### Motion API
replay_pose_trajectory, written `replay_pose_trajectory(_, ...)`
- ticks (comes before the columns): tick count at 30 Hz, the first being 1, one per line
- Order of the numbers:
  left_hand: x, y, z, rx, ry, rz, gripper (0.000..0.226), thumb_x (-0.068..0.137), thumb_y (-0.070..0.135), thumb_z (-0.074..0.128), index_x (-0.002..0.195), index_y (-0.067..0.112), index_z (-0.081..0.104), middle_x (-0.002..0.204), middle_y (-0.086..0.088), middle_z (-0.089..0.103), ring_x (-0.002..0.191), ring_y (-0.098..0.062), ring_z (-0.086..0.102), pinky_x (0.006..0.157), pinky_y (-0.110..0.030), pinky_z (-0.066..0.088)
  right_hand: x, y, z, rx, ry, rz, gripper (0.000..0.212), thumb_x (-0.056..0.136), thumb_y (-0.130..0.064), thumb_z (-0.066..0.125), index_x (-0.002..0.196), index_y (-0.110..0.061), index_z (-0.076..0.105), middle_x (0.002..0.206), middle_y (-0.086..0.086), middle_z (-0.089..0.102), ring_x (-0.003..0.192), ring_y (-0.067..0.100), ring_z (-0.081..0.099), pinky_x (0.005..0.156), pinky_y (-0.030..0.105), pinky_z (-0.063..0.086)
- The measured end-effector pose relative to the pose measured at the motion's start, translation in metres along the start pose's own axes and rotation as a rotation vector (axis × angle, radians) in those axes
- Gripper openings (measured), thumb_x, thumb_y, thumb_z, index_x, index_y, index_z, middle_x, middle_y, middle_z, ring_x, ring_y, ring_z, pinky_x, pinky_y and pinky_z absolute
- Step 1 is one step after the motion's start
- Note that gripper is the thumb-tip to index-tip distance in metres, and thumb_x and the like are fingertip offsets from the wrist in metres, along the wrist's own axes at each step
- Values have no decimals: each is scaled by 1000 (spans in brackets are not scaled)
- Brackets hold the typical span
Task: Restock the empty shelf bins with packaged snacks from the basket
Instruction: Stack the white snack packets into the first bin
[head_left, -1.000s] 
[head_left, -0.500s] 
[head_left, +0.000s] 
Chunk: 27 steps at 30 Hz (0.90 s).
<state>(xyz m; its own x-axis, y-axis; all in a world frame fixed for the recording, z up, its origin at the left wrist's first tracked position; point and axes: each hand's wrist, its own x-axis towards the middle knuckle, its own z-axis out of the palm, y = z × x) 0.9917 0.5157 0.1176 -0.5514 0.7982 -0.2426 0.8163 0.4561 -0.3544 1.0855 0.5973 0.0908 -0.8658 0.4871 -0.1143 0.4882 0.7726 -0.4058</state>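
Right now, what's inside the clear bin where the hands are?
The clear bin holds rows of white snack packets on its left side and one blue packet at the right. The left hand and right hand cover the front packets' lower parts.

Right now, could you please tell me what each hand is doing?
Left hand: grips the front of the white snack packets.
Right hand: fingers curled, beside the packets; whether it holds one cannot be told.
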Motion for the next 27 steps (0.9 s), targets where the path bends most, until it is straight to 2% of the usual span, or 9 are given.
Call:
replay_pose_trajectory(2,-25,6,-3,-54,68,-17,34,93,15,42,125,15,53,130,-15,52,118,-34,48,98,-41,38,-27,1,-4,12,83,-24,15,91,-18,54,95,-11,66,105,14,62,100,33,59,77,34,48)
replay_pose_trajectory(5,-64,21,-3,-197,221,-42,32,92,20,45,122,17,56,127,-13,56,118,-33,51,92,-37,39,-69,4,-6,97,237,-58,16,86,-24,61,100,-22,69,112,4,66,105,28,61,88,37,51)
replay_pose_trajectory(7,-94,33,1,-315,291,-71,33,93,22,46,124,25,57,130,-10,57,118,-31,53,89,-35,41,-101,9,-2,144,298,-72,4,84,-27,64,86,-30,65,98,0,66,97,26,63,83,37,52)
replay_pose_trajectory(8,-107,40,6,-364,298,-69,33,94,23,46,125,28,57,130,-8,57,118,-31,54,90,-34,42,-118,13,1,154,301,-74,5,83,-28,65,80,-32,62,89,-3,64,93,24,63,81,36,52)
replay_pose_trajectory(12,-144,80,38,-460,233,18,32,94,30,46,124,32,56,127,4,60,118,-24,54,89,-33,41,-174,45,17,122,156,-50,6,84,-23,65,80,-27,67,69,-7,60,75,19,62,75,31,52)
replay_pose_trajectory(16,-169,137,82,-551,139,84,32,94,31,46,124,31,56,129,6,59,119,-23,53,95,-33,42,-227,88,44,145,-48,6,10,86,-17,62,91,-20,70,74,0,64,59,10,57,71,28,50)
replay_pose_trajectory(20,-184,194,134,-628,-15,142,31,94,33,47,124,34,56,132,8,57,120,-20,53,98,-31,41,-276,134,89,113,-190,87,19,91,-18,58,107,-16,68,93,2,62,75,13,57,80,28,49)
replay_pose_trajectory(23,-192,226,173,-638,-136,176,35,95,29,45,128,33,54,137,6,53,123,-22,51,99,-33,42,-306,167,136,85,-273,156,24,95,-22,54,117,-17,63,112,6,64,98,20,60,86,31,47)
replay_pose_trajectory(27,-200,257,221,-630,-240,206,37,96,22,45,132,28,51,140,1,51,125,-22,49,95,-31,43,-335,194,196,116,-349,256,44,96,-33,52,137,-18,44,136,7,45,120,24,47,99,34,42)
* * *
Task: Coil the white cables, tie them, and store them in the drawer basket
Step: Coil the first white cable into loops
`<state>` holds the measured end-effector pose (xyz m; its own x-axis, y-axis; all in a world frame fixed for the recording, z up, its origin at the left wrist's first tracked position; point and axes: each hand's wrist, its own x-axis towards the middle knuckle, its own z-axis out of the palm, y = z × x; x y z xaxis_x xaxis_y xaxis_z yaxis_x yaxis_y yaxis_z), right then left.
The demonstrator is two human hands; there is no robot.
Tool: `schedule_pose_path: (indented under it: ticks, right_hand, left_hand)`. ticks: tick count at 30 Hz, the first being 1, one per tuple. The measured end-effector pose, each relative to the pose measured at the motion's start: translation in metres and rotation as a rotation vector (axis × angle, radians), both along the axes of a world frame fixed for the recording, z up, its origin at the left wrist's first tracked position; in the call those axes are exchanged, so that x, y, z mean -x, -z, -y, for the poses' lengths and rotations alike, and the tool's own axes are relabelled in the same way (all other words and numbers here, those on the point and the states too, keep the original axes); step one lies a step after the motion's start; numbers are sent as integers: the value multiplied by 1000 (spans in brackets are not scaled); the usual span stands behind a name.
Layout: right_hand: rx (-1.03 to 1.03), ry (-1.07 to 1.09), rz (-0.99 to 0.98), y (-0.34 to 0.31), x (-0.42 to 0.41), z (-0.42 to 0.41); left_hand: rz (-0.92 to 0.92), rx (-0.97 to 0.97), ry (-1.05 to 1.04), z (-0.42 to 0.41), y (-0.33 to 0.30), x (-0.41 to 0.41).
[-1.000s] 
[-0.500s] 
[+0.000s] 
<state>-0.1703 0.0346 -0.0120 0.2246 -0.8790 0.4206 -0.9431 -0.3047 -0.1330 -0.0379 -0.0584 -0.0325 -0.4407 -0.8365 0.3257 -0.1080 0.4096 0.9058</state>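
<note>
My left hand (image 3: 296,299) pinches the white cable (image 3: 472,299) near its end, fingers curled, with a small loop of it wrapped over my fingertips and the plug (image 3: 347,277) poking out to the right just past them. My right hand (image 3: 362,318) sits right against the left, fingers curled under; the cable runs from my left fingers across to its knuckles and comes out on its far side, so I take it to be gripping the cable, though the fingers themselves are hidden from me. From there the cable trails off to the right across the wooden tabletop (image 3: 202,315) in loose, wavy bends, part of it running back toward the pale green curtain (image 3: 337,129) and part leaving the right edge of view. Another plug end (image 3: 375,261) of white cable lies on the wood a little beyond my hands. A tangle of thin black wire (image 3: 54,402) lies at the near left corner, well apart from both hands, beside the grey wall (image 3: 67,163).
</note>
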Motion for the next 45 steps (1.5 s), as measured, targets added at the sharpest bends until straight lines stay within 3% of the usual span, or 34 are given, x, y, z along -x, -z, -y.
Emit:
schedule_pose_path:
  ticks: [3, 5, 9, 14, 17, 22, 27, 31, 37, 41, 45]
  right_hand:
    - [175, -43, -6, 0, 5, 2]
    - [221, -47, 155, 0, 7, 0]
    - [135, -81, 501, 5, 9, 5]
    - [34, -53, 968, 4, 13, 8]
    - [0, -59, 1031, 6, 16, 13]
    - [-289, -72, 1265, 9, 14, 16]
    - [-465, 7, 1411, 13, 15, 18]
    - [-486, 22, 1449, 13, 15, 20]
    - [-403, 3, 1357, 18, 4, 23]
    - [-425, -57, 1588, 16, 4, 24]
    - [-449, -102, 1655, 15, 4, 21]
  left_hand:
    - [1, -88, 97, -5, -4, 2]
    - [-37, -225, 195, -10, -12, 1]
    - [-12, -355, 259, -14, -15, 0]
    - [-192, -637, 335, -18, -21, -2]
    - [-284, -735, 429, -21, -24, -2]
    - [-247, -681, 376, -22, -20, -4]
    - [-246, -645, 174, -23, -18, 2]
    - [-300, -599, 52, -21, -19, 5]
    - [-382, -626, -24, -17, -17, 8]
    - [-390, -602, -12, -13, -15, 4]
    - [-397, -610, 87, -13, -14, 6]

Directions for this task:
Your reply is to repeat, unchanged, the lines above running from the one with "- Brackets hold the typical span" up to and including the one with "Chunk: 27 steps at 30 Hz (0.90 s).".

Answer to this problem:
- Brackets hold the typical span
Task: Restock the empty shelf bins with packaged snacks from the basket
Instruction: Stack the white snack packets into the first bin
[head_left, -1.000s] 
[head_left, -0.500s] 
[head_left, +0.000s] 
Chunk: 27 steps at 30 Hz (0.90 s).

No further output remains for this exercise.